• What you should do: Through the line with "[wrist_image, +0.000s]" and starting from the first line, return the records below word for word, with pictures left out.

• Extracted material:
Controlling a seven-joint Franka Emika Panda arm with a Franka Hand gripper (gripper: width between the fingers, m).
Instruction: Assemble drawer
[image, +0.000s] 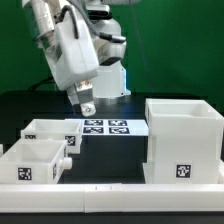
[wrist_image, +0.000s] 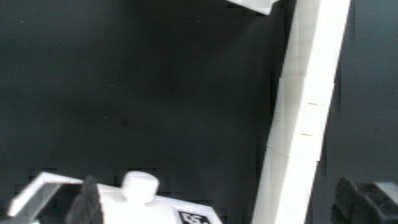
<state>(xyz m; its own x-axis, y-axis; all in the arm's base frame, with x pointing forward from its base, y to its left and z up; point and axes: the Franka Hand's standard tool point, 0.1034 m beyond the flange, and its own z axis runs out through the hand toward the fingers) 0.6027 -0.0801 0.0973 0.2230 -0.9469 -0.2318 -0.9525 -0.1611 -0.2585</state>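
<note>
The drawer's large boxy casing (image: 185, 135) stands at the exterior view's right with a tag on its front. Two knobbed trays sit at the left: one further back (image: 50, 130), one nearer the front (image: 30, 162) with a tag. My gripper (image: 85, 104) hangs open and empty above the table, just to the right of the back tray and clear of it. In the wrist view the gripper (wrist_image: 217, 202) shows dark fingers (wrist_image: 63, 200) set wide apart, with a tray's knob (wrist_image: 139, 186) and its tag (wrist_image: 192, 215) between them, lower down.
The marker board (image: 105, 126) lies flat behind the gripper, between the trays and the casing. A low white bar (image: 110, 188) runs along the front of the table. A long white strip (wrist_image: 302, 100) crosses the wrist view over the dark table.
</note>
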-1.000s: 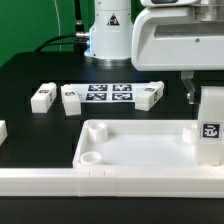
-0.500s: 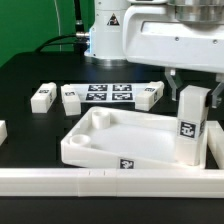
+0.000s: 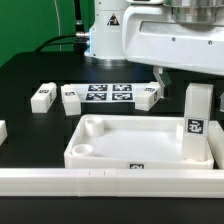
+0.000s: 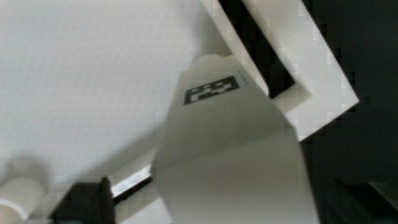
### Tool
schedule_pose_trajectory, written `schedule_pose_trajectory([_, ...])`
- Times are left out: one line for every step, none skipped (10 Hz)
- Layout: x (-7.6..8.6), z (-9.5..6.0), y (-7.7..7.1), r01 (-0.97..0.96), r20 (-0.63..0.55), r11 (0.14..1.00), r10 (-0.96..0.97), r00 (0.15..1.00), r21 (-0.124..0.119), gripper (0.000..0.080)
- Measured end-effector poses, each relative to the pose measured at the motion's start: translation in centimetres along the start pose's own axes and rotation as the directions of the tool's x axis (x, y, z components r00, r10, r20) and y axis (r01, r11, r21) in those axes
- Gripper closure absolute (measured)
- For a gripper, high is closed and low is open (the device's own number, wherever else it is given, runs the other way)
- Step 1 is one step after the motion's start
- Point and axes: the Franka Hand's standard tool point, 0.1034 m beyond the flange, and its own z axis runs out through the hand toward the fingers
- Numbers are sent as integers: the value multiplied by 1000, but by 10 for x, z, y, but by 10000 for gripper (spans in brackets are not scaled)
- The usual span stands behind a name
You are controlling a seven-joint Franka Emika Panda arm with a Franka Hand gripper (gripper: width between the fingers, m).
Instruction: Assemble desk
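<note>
The white tray-like tabletop point(image 3: 110, 150) lies in front of me, square to the front rail. One white leg point(image 3: 197, 120) stands upright in its corner at the exterior view's right, tag facing the camera. My gripper point(image 3: 186, 84) is over the top of that leg. The dark finger point(image 3: 160, 80) stands apart from the leg's side, so the jaws look open; the other finger is hidden. In the wrist view the leg point(image 4: 222, 150) fills the space between my jaws point(image 4: 214, 208), above the tabletop floor point(image 4: 89, 80).
Three loose legs point(image 3: 42, 96) point(image 3: 70, 98) point(image 3: 148, 95) lie at the back beside the marker board point(image 3: 108, 93). Another white part point(image 3: 2, 130) shows at the left edge. The long white border rail point(image 3: 60, 182) runs along the front. The robot base point(image 3: 105, 35) stands behind.
The tabletop, skewed half a second ago, has swung back square to the rail. The visible finger has moved away from the leg's side.
</note>
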Motion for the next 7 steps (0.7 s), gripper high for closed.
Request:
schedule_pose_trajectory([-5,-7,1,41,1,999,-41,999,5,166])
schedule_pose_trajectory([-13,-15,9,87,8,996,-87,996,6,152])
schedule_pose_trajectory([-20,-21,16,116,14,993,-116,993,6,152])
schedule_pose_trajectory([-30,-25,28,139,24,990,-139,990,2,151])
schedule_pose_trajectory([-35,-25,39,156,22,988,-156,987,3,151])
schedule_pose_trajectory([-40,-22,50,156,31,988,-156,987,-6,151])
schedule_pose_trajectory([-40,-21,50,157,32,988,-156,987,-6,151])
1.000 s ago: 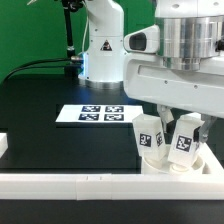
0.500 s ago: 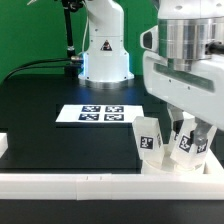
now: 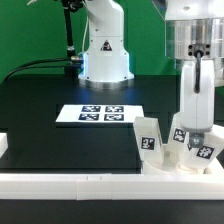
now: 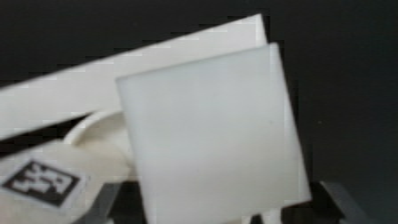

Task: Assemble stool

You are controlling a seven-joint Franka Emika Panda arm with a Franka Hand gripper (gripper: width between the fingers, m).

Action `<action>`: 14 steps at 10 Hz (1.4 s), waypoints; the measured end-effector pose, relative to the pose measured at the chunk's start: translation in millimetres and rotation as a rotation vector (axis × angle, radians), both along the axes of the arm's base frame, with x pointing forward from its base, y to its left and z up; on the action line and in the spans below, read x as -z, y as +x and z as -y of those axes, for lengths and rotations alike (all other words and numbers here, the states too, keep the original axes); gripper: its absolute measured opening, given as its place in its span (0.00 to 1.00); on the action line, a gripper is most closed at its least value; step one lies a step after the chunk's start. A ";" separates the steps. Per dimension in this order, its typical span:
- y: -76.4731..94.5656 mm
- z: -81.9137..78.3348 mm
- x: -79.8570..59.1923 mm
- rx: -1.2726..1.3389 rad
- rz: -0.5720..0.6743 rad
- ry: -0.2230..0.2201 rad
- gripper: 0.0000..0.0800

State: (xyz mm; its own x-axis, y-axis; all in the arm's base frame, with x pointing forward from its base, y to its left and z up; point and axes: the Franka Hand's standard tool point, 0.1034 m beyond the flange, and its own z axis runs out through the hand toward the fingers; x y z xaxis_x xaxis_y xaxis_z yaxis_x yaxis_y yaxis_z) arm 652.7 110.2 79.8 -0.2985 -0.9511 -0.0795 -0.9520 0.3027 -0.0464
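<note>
The silver-and-white arm reaches down at the exterior view's right, its two-finger gripper (image 3: 193,122) low over the white plastic stool parts (image 3: 178,152). These sit on the black table (image 3: 50,100) just behind the long white border rail (image 3: 90,183). Three short blocky white legs with black-and-white tags stand up from the round seat ring (image 3: 165,163): one leg (image 3: 148,136) at the exterior view's left, two (image 3: 206,147) under the gripper. Wrist view: a flat white leg face (image 4: 205,130) fills the frame between the dark fingertips (image 4: 342,198); a tagged leg (image 4: 50,178) lies beside it. Whether the fingers clamp the leg, I cannot tell. The flat white marker board (image 3: 100,115) lies farther back.
</note>
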 end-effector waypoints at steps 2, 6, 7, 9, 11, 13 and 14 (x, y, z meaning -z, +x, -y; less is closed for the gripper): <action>0.0 -0.6 0.0 0.078 -0.004 0.009 0.43; -4.0 -11.6 3.5 0.117 0.113 -0.028 0.43; -4.8 -16.8 5.2 0.136 0.153 -0.034 0.43; -3.5 -26.3 8.6 0.176 0.238 -0.030 0.43; -4.4 -26.8 9.1 0.136 0.235 -0.036 0.54; -1.0 -28.1 1.0 0.081 0.244 -0.037 0.70; 2.7 -28.8 -10.0 0.003 0.262 -0.042 0.79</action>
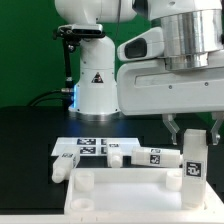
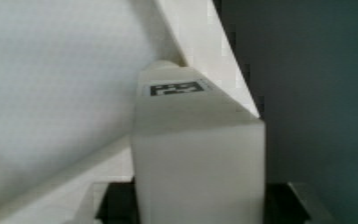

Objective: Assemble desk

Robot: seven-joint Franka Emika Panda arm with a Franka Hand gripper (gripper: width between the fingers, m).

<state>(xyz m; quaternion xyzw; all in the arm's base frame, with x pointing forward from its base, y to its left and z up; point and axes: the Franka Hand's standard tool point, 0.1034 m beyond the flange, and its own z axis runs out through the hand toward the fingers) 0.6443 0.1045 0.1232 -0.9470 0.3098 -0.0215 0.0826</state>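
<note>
The white desk tabletop [image 1: 125, 197] lies at the front with its rim and round corner sockets up. One white square desk leg [image 1: 193, 160] stands upright at its corner on the exterior view's right. My gripper [image 1: 193, 135] hangs straight over that leg, one finger on each side of its top. In the wrist view the leg [image 2: 194, 140] with its tag fills the middle. The dark fingers [image 2: 115, 205] lie right against both of its sides, shut on it. The tabletop [image 2: 51, 90] shows pale behind it.
Two more white legs [image 1: 135, 153] [image 1: 64, 166] lie behind the tabletop, partly on the marker board [image 1: 88, 146]. The white robot base [image 1: 93, 85] stands at the back on the black table [image 1: 25, 140]. A green wall closes the rear.
</note>
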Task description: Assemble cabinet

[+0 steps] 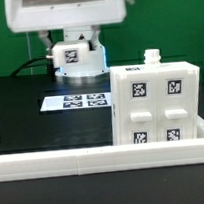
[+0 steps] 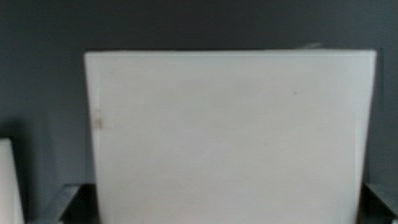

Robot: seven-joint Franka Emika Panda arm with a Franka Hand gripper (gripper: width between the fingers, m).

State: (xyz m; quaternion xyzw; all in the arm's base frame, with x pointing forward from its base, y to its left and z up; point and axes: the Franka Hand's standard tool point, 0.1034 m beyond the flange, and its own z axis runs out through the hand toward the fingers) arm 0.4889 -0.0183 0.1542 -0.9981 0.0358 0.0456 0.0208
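The white cabinet [image 1: 155, 100] stands upright on the black table [image 1: 18, 107] at the exterior view's right, tagged front facing the camera, just behind a white rail [image 1: 55, 160]. The gripper [image 1: 79, 68] hangs beyond it near the marker board [image 1: 78, 99]. A plain white face fills the wrist view, and it cannot be told how far the fingers are spread or whether they grip anything.

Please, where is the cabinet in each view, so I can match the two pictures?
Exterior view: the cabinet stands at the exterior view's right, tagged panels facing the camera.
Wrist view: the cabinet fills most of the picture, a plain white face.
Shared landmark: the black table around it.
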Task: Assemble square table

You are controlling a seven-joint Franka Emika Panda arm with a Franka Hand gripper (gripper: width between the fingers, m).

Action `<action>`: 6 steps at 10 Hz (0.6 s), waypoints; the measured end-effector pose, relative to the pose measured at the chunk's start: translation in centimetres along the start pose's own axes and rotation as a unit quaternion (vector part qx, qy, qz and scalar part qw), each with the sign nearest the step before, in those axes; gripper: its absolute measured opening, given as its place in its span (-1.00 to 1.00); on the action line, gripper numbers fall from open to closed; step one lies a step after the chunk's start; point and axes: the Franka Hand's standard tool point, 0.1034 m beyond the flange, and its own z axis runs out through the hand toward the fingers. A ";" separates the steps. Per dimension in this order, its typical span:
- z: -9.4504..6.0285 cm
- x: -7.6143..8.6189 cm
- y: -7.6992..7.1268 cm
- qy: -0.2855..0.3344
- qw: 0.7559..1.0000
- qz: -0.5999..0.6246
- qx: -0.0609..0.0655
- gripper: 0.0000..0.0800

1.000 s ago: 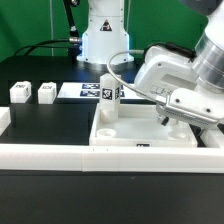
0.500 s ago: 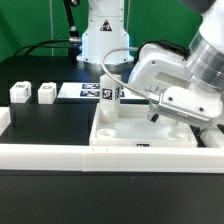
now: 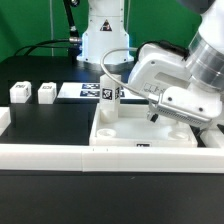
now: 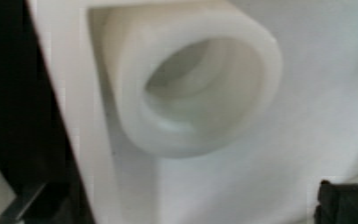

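Tabletop [image 3: 135, 135] sat butted against border wall [image 3: 50, 157], probably for bracing. One leg [image 3: 109, 95] stood upright in its corner. Gripper [image 4: 190, 200] hung with fingers wide apart, empty, over a vacant socket [image 4: 194, 95], likely sighting the next leg's seat.

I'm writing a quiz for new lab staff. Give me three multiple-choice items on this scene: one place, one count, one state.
1. Where does the upright leg stand?
A on the marker board
B inside the square top
C on the long border wall

2. How many leg blocks sit on the black table, outside the top?
A one
B two
C four

3. How is the gripper?
A open, holding nothing
B shut on a leg
C shut on the top's rim

Answers:
1. B, the leg rises from the top's corner on the exterior view's left.
2. B, two blocks sit side by side on the table.
3. A, the wrist view shows the fingertips wide apart with nothing gripped between them.
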 end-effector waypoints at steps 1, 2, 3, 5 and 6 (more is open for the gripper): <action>-1.9 0.5 -1.0 -0.011 1.000 0.020 0.004 0.62; -3.6 1.2 -2.4 -0.019 1.000 0.021 0.008 0.62; -4.9 1.7 -4.8 -0.025 0.999 0.034 0.013 0.62; -4.4 2.6 -10.3 -0.020 0.995 0.099 0.020 0.62; -4.0 2.3 -12.7 -0.036 0.991 0.130 0.006 0.62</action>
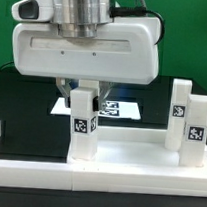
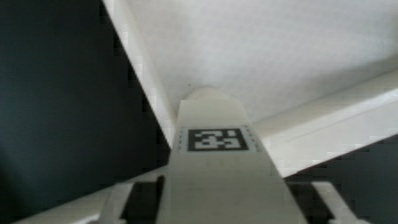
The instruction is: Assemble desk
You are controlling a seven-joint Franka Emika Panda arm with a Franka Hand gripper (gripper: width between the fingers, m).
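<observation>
Desk leg [image 1: 84, 115]: sat clamped between the tool [image 1: 84, 91] fingers, tag facing out
Handling: looked light, stiff, slick plastic, so gripping its flat sides seemed safest

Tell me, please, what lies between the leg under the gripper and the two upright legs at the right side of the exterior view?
Between the held leg and the two upright legs, only the desk top shows, bare, in the exterior view.
</observation>
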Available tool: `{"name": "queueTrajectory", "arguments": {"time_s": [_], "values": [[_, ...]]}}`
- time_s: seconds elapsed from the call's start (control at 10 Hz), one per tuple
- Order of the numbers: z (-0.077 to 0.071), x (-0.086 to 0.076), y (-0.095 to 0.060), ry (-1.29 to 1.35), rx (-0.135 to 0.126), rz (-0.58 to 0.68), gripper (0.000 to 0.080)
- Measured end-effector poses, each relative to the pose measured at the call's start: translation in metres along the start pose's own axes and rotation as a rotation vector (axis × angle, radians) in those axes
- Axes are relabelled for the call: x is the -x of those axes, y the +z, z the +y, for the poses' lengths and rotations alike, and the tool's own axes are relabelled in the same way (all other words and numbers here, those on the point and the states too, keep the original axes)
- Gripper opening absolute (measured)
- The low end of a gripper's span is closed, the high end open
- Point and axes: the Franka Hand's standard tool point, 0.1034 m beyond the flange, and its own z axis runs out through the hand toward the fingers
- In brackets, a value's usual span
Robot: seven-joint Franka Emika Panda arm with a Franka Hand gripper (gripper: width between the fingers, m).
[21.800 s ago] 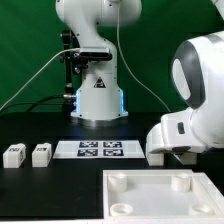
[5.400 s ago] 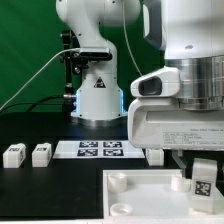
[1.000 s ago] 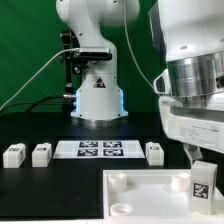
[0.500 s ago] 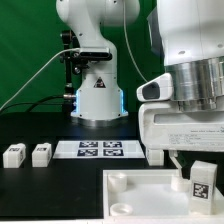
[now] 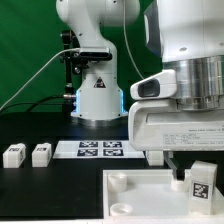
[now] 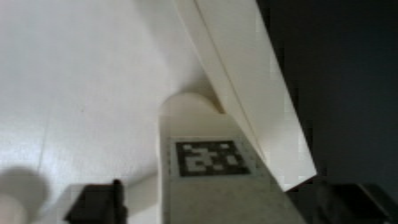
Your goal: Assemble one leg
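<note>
The gripper (image 6: pixel 196 205) has a small white leg (image 6: pixel 214 150) between its two dark fingers (image 6: pixel 93 203), one on each side, squeezed in on it. In the wrist view the leg shows a black-and-white square tag on its face. Right behind it is the raised white edge of the big tray-like piece (image 6: pixel 240 80), running close along the leg.

From the exterior view, the same leg (image 5: pixel 200 183) stands up at the tray's (image 5: pixel 140 200) far corner on the exterior view's right, tipped a little. Its bottom is down at the corner, but I cannot tell if it is seated in the round socket there. The big white arm fills the space above it.

Another leg (image 5: pixel 155 153) sits on the black table (image 5: pixel 40 195) just behind the tray, partly hidden by the arm. Two more legs (image 5: pixel 14 154) (image 5: pixel 41 153) stand side by side far off on the exterior view's left. Between them and the arm lies the flat marker board (image 5: pixel 100 149). A second white robot base (image 5: pixel 97 95) stands at the back in front of a green curtain (image 5: pixel 25 50).
</note>
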Motion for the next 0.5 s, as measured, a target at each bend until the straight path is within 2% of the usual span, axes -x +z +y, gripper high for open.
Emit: {"name": "queueTrajectory", "arguments": {"time_s": [0.1, 0.2, 0.5], "values": [[-0.0007, 0.0008, 0.0003, 0.112, -0.002, -0.002, 0.0462], [0.002, 0.0004, 0.0007, 0.193, 0.001, -0.004, 0.0298], [0.002, 0.0005, 0.001, 0.448, -0.003, -0.007, 0.0298]]}}
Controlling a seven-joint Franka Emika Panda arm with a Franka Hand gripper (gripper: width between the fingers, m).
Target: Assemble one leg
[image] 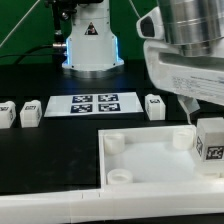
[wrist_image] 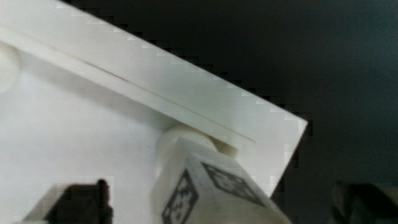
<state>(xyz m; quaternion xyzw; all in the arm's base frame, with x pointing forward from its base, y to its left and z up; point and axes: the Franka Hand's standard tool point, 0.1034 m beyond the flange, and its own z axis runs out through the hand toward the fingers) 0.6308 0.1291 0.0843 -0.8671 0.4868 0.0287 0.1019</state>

• Answer area:
Controlling a seven-joint Franka Emika Panda arm with a Franka Hand gripper (gripper: width between the fingers, m).
Instruction: Assemble drawer
[image, +0.000s] 
[wrist_image, +0.000s] 

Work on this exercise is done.